整形外科・神経内科
五十肩と言われる肩関節周囲炎は、50歳代に多く発生しますが、
特に原因もないのに、老化と共に肩の関節が傷んだり、関節の動きが悪くなるものです。
肩関節そのものより、関節の周囲にある筋肉や腱、じん帯、関節包などの組織が炎症をおこすのです。
発症した初期は、一定の方向に肩関節を動かすと痛みを感じます。
痛みをかばって動かさないでいると、関節を動かせる範囲が狭くなり、
痛みも強くなります。たとえば、ポニーテールのように髪を結ったり、
後ろに手を組んだりすることが痛くてできなくなります。
さらに、夜間、安眠できずに朝は痛みで目が覚めることがあります。
このような症状になると、肩はあらゆる方向に動かなくなり痛みも強くなって、
着替えもままならなくなります。
治療の原則は温めて動かすことで、特に初期の可動範囲が広いうちに動かすことが大事で、
痛いからといって動かさないと症状は進行してしまいます。
痛みが強く、可動範囲が狭くなってしまった場合は、消炎鎮痛剤を服用しながら温熱療法と運動療法を行います。長ければ、回復までには2〜3数年かかるときもあります。
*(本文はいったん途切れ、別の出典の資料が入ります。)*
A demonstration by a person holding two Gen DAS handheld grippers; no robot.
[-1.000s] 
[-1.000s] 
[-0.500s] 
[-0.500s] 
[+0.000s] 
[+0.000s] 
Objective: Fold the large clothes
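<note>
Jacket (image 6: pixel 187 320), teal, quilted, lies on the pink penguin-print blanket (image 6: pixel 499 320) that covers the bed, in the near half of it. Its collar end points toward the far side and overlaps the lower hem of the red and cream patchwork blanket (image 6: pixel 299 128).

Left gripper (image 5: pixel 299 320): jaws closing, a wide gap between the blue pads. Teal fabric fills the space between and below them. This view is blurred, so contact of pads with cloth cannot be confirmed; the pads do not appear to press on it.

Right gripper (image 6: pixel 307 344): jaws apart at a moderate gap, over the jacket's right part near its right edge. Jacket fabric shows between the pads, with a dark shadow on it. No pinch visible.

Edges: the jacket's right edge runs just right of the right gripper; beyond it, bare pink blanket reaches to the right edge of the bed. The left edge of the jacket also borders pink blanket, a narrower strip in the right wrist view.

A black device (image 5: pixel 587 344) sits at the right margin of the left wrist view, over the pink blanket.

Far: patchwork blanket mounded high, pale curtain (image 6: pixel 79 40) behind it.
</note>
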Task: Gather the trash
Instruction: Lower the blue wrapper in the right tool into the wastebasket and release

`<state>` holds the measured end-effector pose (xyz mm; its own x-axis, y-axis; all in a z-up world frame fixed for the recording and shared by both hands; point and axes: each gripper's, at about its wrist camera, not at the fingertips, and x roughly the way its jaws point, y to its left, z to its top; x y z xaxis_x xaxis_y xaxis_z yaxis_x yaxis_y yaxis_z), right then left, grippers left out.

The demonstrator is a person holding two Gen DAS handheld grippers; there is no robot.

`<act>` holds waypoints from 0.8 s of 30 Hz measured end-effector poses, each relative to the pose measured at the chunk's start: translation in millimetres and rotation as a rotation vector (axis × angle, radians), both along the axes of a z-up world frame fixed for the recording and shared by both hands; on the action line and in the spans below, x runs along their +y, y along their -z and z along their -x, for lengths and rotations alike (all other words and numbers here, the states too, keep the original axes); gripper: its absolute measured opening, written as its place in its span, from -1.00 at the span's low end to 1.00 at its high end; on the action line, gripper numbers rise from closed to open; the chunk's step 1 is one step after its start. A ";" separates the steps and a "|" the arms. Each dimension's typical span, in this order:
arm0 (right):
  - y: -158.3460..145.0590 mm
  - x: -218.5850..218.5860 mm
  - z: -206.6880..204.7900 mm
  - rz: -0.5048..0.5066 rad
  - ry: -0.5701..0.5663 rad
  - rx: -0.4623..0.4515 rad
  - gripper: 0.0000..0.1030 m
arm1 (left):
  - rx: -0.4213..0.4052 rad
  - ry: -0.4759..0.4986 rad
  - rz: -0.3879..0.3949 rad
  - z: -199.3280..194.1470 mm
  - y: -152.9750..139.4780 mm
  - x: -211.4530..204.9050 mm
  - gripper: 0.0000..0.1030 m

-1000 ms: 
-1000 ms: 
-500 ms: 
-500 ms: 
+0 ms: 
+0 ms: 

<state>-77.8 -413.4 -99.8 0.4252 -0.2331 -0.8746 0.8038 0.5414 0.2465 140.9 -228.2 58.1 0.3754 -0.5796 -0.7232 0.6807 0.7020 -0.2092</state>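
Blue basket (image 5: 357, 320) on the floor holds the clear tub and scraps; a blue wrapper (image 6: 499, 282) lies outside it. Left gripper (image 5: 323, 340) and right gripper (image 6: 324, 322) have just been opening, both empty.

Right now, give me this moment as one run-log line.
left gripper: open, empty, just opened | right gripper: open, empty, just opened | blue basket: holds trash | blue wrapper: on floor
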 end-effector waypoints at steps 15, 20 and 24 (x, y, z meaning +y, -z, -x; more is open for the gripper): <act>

頸肩腕症候群は肩こりなどのように、様々な原因によって、
首、肩、腕に痛みが起こる症状の総称です。
痛みが起きる原因は、頸椎の椎間板の異常や、鎖骨周辺の神経血管の障害、
首や肩の筋肉疲労、精神的ストレス、内臓疾患などがあげられます。
このような疾患や障害を起こすのは、ディスクワークや打撲による怪我を負った人などが多いようです。特に首や肩に負担があるような、同じ姿勢を取り続ける仕事は、筋肉を疲労させるので起きやすくなるのです。
首や肩や腕の筋肉痛のほか、冷感、めまい、しびれ、肩こりなどがあります。
対症療法が中心で、疲労の蓄積からきますから、休息が必要です。
療法としては、薬物療法と理学療法になります。
頸椎の管の中には頚髄と後縦じん帯が通っていて、後縦じん帯が次第に硬くなって、
骨化・肥厚して、頚髄や神経根を圧迫して障害をおこすのが頸椎後縦靭帯骨化症です。
骨化の原因はわかっていませんが、40歳代〜60歳代の糖尿病に羅漢している人に多く発症します。
自覚症状のない場合もありますが、通常は腕や足に痛みやしびれ、脱力感が現れます。
指先の細かな作業も出来なくなり、歩行障害や排尿排便障害など重い症状になる場合があります。
軽症の場合は頸椎カラーで安静にし、消炎鎮痛剤や筋弛緩剤の使用や温熱療法なども行います。また、脊椎神経症状のある場合は、副腎皮質ホルモン剤を使用します。
症状によっては手術も必要になります。
心臓から腕に伸びている血管や、脊髄から腕に伸びる神経は、神経血管束となって、鎖骨、肋骨、中斜角筋、前斜角筋、鎖骨下筋によって、胸郭出口と呼ばれる部分を通っています。
胸郭出口症候群は狭い胸郭出口に神経血管の束が通るために、血管や神経に強い圧迫をかける症状が多くみられるといわれています。この病気は、理容師や美容師のように上肢をあげて仕事をする、撫で肩の人、がっちりした体型の人がかかりやすいと言われています。
腕のしびれや冷感、首や肩の痛みやしびれなどがおきますし、指先が青くなったり紫色になる場合もあります。
姿勢の矯正をしたり、肩の筋肉の強化が必要で、痛みには消炎鎮痛剤や局所麻酔を投与したり温熱療法をします。また、筋肉の緊張には筋弛緩剤を使い、症状が重い場合は、外科手術を施します。
斜頸は様々な原因で頭部が斜めに傾いてしまうもので、多くは先天的な筋性斜頸です。
これは、耳の後ろから首と頬骨と鎖骨に走る胸鎖乳突筋という筋肉の中にしこりができて、筋肉が引きつって首が傾いてくるのです。
筋肉斜頸は新生児の病気ですが、成人では他に骨の異常や、リンパ腺の腫れ、筋肉麻痺からくる斜頸があります。
先天性のものは生後、数日〜1週で首の鎖骨の上にしこりができて、頭がそちら側に傾くようになります。一か月ほどで小さくなり斜頸そのものは通常1年位で完治します。
筋性の場合は、胸鎖乳突筋を伸ばすように頸を向かせるようにしていれば自然に治ります。例えば、左側に起これば頭を右に傾け、左に回す矯正位をとります。1年を過ぎても斜頸が治らない場合は手術をし、筋性以外の斜頸は、原因となる病気を治療します。